Seated at a trestle table with a hearty meal before him, Hamish's gaze went to their joined hands as well. He smiled, a sigh escaping his lips. "You two put me in mind of my Elspeth, you do. Happy newlyweds you are, and glad I am of it."

It was true they were happy. True for Kendra, and as she met Trick's gaze, she knew it was true for him, too. Perhaps the matter of his parentage was disturbing, and perhaps she wasn't finished climbing the wall he'd built between them. But they'd turned a corner in that dungeon—they had laid the foundation for trust.
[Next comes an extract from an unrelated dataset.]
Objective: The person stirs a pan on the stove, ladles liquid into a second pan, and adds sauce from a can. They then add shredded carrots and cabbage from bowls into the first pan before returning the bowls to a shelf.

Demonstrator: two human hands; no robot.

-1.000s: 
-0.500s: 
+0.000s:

A foundation they could build on in the days and weeks to come.

"The first time Da's been downstairs in weeks," Niall told them with a grin. "Join us, will you? Da has been trying to puzzle out what happened. Did you find any clues?"

Trick handed him the key. "Not much," he admitted, emptying his pockets. "Just this scrap of cloth"—he gave it to Hamish—"and this piece of glass." He set the shard on the table with an audible
clink
, then seated himself.

Kendra sat beside him, and plates were set before them. Seeing nothing sweet on the table, she took a wedge of spinach tart while Trick eyed a platter of meat slices swimming in onions and a savory-smelling sauce.

"What is this?" he asked.

"Mutton," Niall told him. "Scotch collops."

"Sounds good." He transferred a piece to his plate.

"Homespun." Hamish fingered the dark fabric. "It could have belonged to anyone, but most likely a common worker. Certainly not Elspeth or myself. As for this"—he picked up the glass—"it looks to be part of an old bottle. Wine, I'm guessing. We broke our share of them down there over the years."

Feeling her face heat, Kendra exchanged a look with Trick. And a secret smile. Maybe he
had
been conceived there.

And they could have conceived there themselves, she realized with a start.

He turned back to his father. "We also found many footprints—they looked to be of four different people, clustered around the chests as they lifted. Three larger sets of prints and one smaller." He polished off the mutton and reached for another serving. "So more folk than Niall supposed must have known about the treasure."

"More folk know about it now," Hamish corrected. His mouth straightened into a grim line. "After the original folk enlisted their help in this crime."